My contribution in M-Cube consisted in providing home-made MRI acquisition sequences and training for the measurement of RF excitation field maps, relevant for the evaluation of B1-homogenization strategies.
Neurospin is a research centre dedicated to neuroimaging. It was opened on January 1st 2007 and belongs to Life Science Direction at CEA but also strongly linked with the Matter Science Division since its opening). Neurospin is a shared imaging facility with unique devices. It is headed by Dr. Denis Le Bihan, a Member of the French Academy of Sciences. The research is organized along six scientific programs: pushing the limits of MRI, multiscale brain functional architecture, linking genetics and phenotypic variability with brain anatomy and function, increasing knowledge on brain development and plasticity, elucidating cognitive codes. It is separated into four research units.

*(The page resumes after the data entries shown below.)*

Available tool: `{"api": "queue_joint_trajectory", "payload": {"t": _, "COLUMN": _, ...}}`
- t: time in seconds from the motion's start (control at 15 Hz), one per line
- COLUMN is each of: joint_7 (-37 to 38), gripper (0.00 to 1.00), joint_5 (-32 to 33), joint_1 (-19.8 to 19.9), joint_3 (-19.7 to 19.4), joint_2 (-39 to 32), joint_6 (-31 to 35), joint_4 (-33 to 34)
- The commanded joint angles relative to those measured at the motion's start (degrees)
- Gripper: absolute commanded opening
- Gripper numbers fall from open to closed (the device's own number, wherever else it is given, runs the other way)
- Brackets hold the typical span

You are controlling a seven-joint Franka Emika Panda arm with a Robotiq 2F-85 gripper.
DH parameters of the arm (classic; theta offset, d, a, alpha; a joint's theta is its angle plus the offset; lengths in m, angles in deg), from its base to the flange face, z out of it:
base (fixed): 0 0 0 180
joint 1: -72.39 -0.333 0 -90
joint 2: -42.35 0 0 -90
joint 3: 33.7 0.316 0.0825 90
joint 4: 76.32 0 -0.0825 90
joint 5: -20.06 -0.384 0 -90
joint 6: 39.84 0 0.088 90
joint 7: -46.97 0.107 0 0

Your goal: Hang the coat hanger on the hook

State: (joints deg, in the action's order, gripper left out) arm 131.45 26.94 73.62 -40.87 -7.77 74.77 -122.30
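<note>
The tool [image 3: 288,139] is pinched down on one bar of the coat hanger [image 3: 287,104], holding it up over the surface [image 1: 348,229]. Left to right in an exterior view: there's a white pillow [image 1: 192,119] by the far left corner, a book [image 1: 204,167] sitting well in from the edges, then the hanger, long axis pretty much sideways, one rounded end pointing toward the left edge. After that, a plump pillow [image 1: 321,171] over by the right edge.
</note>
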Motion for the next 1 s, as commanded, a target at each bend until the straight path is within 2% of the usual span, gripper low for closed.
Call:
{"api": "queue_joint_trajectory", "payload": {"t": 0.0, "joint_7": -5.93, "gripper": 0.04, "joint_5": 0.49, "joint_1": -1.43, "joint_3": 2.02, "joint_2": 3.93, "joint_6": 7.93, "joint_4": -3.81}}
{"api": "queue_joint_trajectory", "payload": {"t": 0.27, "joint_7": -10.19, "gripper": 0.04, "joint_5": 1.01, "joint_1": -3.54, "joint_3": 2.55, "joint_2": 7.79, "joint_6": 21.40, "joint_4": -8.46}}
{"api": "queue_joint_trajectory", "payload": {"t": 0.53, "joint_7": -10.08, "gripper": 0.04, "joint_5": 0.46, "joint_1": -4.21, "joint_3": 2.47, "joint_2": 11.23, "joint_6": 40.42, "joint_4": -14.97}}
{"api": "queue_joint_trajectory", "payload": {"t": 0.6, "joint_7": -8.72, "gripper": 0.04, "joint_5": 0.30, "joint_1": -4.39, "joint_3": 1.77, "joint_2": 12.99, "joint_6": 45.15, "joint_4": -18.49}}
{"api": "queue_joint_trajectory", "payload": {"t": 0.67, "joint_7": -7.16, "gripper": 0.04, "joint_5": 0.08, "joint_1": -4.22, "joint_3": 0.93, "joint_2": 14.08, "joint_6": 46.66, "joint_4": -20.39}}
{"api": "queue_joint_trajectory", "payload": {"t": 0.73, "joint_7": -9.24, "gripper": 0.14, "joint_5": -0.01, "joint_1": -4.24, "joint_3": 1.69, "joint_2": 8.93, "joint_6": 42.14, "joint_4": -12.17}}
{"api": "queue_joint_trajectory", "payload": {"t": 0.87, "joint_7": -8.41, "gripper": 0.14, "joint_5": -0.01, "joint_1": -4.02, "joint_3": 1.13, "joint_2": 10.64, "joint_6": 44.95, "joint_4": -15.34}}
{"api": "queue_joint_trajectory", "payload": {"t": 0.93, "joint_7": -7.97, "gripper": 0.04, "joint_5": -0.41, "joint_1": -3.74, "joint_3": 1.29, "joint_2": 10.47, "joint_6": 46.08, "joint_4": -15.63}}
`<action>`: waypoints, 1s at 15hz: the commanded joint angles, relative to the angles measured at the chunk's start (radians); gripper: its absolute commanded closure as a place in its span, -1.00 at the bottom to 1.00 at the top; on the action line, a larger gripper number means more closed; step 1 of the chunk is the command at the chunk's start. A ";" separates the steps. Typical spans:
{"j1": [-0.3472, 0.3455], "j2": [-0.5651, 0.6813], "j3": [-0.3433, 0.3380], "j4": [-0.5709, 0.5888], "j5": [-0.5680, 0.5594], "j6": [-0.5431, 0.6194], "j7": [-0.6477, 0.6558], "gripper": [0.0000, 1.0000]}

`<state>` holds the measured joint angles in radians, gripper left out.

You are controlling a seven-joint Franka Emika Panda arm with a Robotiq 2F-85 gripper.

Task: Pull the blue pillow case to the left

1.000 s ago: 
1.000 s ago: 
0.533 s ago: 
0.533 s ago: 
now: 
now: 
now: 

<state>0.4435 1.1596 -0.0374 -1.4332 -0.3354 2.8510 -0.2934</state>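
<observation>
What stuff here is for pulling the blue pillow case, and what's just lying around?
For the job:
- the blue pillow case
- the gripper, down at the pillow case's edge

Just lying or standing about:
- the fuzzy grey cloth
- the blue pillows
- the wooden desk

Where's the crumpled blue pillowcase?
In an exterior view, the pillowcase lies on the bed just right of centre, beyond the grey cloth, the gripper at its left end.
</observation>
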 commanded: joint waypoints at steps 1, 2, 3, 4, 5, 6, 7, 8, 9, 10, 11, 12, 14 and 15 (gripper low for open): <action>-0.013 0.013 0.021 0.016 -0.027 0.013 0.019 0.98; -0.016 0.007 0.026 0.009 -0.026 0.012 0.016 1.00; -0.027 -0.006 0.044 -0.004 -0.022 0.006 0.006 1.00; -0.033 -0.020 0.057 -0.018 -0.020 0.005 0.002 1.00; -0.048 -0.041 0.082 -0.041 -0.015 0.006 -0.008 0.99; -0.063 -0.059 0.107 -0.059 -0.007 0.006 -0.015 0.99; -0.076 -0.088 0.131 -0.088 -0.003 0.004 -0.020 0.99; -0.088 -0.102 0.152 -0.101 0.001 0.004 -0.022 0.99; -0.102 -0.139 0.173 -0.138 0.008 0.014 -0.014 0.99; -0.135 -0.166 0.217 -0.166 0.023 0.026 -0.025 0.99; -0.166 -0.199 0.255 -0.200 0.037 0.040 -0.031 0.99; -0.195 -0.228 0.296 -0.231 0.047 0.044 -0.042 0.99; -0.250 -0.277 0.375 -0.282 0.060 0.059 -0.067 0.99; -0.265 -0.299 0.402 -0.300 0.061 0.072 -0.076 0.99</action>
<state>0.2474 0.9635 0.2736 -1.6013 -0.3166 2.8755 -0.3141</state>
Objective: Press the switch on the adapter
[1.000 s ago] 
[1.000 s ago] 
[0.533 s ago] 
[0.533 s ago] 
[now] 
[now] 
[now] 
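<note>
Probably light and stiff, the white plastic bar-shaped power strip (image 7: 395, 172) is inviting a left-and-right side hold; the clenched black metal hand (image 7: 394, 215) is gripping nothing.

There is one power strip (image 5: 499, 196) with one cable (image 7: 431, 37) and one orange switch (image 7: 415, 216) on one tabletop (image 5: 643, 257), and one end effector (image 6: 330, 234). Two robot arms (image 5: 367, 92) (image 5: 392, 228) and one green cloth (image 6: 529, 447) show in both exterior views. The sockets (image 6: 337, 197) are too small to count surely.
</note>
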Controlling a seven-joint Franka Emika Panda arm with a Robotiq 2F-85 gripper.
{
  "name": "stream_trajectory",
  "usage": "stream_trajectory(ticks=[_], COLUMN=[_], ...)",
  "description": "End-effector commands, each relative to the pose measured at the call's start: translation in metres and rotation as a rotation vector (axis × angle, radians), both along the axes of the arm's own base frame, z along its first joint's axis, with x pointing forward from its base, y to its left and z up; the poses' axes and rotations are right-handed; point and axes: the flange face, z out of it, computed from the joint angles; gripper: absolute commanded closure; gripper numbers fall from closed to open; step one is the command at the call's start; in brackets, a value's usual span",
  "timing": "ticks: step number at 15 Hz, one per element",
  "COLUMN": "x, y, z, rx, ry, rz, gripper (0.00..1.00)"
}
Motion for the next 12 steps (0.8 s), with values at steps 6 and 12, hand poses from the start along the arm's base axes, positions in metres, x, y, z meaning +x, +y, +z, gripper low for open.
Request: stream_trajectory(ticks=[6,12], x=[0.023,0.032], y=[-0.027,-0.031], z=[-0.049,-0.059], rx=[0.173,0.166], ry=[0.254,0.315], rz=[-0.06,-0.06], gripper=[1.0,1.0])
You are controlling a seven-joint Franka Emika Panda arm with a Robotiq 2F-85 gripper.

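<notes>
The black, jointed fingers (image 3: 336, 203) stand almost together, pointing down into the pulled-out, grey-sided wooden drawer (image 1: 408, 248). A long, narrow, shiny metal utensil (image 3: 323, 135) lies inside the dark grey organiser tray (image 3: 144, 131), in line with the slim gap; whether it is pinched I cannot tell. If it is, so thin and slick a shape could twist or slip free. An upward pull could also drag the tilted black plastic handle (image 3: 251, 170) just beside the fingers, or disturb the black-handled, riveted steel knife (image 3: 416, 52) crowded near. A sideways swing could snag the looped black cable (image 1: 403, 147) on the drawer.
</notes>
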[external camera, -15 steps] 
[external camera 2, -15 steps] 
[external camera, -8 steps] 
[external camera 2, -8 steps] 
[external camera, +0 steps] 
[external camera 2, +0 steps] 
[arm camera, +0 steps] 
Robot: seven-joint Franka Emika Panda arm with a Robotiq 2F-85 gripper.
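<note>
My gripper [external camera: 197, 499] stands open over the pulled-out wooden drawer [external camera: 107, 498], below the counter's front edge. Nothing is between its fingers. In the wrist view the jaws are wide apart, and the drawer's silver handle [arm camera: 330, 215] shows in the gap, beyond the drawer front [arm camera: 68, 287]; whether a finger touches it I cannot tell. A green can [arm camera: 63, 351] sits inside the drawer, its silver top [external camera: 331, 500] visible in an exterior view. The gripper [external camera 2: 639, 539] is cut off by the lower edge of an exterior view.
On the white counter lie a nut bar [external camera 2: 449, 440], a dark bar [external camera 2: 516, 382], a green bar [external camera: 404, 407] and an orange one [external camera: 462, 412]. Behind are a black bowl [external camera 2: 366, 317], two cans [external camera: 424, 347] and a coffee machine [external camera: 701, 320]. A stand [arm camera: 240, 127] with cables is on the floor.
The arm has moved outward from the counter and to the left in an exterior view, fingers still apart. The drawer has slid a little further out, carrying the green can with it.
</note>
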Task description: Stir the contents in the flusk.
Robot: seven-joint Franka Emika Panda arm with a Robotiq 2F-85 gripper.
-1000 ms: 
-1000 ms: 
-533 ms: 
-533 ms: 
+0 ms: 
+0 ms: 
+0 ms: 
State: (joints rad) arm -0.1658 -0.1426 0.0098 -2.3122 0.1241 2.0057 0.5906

NeuroSpin’s physicists from NMR methodological research for imaging and spectroscopy (UNIRS) laboratory, leaded by Cyril Poupon, will work together with physicians from UNIACT laboratory leaded by Dr Lucie Hertz-Pannier in the context of this proposal. They will share their knowledge in MR methodology and clinical study at several levels in the project. Thus, the team will assess the safety of the coil designed by other partners. It will participate to the adaptation of the sequence to be used on clinical scanner. It will provide its platform for phantom and in vivo acquisition especially its clinical MRI scanner at 7T and later on at 11.7T. Although, based on their extensive experience, this team will prepare and fill up the legal paperwork required in case of research on human being.